Felton is one of many options Dallas tried at point guard last season, beginning with Jameer Nelson, who was shipped to the Boston Celtics in the ill-fated trade that brought in Rajon Rondo.
Then there was Devin Harris, who got just three starts. J.J. Barea started 10 games and then Rondo arrived on the scene.
The effect was well-documented. Rondo disrupted the flow of an offense that had been the NBA’s most-efficient but wound up as the fifth-best in the NBA, clashed with coach Rick Carlisle and couldn’t make a free throw if his very life depended on it.
Felton also started three games, but was limited to just 29 appearances during the regular season.
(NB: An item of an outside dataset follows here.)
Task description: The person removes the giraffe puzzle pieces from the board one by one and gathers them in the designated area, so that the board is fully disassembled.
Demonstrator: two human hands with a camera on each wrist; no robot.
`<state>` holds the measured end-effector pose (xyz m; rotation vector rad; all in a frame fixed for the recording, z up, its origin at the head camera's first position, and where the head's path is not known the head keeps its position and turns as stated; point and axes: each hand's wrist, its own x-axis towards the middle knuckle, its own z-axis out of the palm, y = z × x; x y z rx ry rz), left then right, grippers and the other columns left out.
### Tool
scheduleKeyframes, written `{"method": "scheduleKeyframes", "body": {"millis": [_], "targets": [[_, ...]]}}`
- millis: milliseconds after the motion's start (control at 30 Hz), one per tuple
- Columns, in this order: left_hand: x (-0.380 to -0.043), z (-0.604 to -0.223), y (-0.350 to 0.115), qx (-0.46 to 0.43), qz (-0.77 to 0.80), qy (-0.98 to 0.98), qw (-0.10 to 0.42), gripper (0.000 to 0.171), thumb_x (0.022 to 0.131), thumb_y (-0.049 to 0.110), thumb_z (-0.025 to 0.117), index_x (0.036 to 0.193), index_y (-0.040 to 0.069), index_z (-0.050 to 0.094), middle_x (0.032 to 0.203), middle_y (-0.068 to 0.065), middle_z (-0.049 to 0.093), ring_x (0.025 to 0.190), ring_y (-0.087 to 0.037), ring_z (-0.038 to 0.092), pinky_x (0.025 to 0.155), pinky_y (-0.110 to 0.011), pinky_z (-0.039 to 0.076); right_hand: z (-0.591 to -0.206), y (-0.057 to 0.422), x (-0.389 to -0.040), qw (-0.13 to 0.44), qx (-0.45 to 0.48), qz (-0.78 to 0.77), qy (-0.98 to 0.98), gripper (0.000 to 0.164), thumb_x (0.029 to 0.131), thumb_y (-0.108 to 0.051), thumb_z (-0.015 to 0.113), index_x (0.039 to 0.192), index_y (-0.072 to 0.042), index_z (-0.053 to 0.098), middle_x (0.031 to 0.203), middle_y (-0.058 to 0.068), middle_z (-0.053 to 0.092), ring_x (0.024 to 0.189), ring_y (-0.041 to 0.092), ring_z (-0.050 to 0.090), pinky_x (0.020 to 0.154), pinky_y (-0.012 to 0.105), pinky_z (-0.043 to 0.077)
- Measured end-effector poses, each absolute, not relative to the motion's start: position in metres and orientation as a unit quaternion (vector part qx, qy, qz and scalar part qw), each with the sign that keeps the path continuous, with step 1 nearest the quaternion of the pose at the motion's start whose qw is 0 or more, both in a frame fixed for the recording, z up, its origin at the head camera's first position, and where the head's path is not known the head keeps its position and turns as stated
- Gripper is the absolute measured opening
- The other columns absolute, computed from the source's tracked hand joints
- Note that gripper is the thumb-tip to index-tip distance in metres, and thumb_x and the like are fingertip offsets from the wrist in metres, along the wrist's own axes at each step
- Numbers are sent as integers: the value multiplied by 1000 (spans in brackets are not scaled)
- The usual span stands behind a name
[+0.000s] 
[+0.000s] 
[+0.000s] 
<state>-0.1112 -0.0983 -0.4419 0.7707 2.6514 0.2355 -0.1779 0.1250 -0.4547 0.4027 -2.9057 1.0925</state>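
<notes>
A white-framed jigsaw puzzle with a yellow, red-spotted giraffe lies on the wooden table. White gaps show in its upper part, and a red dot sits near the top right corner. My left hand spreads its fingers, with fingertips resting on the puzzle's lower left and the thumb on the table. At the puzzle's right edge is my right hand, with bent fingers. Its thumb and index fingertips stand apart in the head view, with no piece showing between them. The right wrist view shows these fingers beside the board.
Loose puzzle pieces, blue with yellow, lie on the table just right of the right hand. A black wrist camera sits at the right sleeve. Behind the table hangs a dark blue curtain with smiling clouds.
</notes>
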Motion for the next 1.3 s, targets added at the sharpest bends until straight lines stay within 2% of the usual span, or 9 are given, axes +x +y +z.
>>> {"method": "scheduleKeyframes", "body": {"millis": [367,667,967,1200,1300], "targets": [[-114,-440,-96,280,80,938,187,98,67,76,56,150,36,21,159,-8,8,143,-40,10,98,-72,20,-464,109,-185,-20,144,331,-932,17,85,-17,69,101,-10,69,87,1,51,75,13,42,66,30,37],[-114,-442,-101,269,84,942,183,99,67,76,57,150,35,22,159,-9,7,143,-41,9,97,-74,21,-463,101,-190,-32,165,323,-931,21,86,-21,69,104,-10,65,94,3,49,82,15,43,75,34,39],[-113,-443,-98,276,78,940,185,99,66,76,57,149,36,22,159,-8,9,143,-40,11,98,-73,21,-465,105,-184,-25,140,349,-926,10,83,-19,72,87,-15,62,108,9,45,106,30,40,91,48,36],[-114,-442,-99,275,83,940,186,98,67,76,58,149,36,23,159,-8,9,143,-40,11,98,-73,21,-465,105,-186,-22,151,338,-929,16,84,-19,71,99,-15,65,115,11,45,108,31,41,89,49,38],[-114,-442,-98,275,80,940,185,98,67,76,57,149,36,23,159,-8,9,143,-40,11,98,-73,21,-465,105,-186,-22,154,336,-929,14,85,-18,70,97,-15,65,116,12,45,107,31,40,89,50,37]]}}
He sat out the first four games of the season for his guilty plea to gun charges while a member of the New York Knicks in 2013-14 and was slowed by an ankle injury sustained during training camp.
Felton, a starter for most of his career with the Charlotte Bobcats, Knicks, Denver Nuggets and Portland Trail Blazers, never really got settled into the rotation, averaging just 3.7 points and 1.4 assists in 9.7 minutes per game and shooting .406/.294/.800.
He played in three games during Dallas’ five-game loss to the Houston Rockets in the first-round of the playoffs, starting Game 3 after being a DNP-Coach’s Decision in Game 1, and averaged 3.7 points, 2.3 rebounds and 1.3 assists while going 4-for-15 from the floor and making all three of his free-throw attempts.
Felton had an odd series, to be sure—not many players in NBA playoff annals have gone from a Game 1 DNP-CD to a Game 3 start back to a Game 5 DNP-CD.
Going into the offseason, the Mavericks have only three players signed for next season—forwards Dirk Nowitzki and Chandler Parsons along with Harris.
They are also on the books for almost $1 million to Gal Mekel, who was waived prior to the start of last season.
Felton’s opt-in will push their commitments for next season to a little more than $34.4 million, just more than half of the projected salary cap of $67.1 million, and that total includes the roughly $1.2 million qualifying offer for restricted free agent center Bernard James, who returned to the Mavs on a pair of 10-day contracts in February before signing for the remainder of the year on March 3.
Forward Al-Farouq Aminu already announced that he will opt out of his $1.1 million player option for next season, while guard Monta Ellis has yet to indicate what he will do with the nearly $9.1 million option he holds for 2015-16.
Everyone else is a free agent, including Rondo and Barea, leaving the Mavericks looking for a point guard once again.
The free agency options aren’t terrific unless Goran Dragic opts out of his deal with the Miami Heat. There are some options that will be restricted free agents—the route the Mavs took to grab Parsons away from the Rockets last summer—including Brandon Knight of the Phoenix Suns, Reggie Jackson of the Detroit Pistons and Houston’s Patrick Beverley.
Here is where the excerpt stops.